Risk-Adjusted Performance

7 of 100

 
Low
 
High
OK
Compared to the overall equity markets, risk-adjusted returns on investments in Lisk are ranked lower than 7 (%) of all global equities and portfolios over the last 90 days. In spite of rather unsteady forward-looking signals, Lisk exhibited solid returns over the last few months and may actually be approaching a breakup point.

TMTG and Lisk Volatility Contrast

   Predicted Return Density   
       Returns  

Pair Trading with TMTG and Lisk

The main advantage of trading using opposite TMTG and Lisk positions is that it hedges away some unsystematic risk. Because of two separate transactions, even if TMTG position performs unexpectedly, Lisk can make up some of the losses. Pair trading also minimizes risk from directional movements in the market. For example, if an entire industry or sector drops because of unexpected headlines, the short position in Lisk will offset losses from the drop in Lisk's long position.
The idea behind TMTG and Lisk pairs trading is to make the combined position market-neutral, meaning the overall market's direction will not affect its win or loss (or potential downside or upside).
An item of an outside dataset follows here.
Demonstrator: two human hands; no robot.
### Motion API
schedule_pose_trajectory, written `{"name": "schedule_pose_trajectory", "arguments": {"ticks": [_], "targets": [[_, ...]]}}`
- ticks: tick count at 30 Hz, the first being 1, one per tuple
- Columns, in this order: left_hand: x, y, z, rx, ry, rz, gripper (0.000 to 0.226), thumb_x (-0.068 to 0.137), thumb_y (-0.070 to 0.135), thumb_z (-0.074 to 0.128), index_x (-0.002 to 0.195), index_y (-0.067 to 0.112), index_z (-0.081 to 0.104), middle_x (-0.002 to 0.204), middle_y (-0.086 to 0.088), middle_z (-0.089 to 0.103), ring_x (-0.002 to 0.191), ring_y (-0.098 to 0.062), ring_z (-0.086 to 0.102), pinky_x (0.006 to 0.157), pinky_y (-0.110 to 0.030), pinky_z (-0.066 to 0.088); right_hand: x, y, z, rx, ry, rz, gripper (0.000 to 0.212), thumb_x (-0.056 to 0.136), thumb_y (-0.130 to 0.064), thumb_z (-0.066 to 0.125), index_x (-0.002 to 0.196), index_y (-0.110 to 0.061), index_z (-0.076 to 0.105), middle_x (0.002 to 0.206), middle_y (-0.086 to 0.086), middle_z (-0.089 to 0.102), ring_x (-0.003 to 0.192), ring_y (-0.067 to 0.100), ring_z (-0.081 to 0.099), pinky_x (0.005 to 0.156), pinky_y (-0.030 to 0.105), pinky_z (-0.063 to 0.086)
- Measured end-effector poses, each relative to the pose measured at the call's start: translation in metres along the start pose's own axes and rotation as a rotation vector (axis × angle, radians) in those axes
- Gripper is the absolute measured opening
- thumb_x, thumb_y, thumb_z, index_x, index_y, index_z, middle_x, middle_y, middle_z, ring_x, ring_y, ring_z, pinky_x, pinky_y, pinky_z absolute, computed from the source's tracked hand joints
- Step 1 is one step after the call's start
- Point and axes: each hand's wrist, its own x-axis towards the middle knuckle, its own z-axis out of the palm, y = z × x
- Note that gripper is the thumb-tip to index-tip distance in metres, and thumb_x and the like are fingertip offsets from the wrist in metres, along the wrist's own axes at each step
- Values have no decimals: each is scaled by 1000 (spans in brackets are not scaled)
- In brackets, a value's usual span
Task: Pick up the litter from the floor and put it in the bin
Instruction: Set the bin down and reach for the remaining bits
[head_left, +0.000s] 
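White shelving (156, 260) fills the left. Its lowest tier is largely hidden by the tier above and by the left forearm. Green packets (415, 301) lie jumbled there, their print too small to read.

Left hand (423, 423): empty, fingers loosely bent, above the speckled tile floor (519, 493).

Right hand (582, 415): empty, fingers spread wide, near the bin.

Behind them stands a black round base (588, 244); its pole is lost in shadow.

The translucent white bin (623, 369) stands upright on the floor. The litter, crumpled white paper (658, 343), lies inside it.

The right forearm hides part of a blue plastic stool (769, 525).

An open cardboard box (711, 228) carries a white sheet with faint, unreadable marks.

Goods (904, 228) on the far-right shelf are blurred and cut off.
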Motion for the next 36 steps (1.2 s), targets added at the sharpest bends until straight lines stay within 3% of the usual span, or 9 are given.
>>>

This can be achieved by designing a pairs trade with two highly correlated stocks or equities that operate in a similar space or sector, making it possible to obtain profits through simple and relatively low-risk investment.
Check out your portfolio center.
Note that this page's information should be used as a complementary analysis to find the right mix of equity instruments to add to your existing portfolios or create a brand new portfolio. You can also try the Idea Analyzer module to analyze all characteristics, volatility and risk-adjusted return of Macroaxis ideas.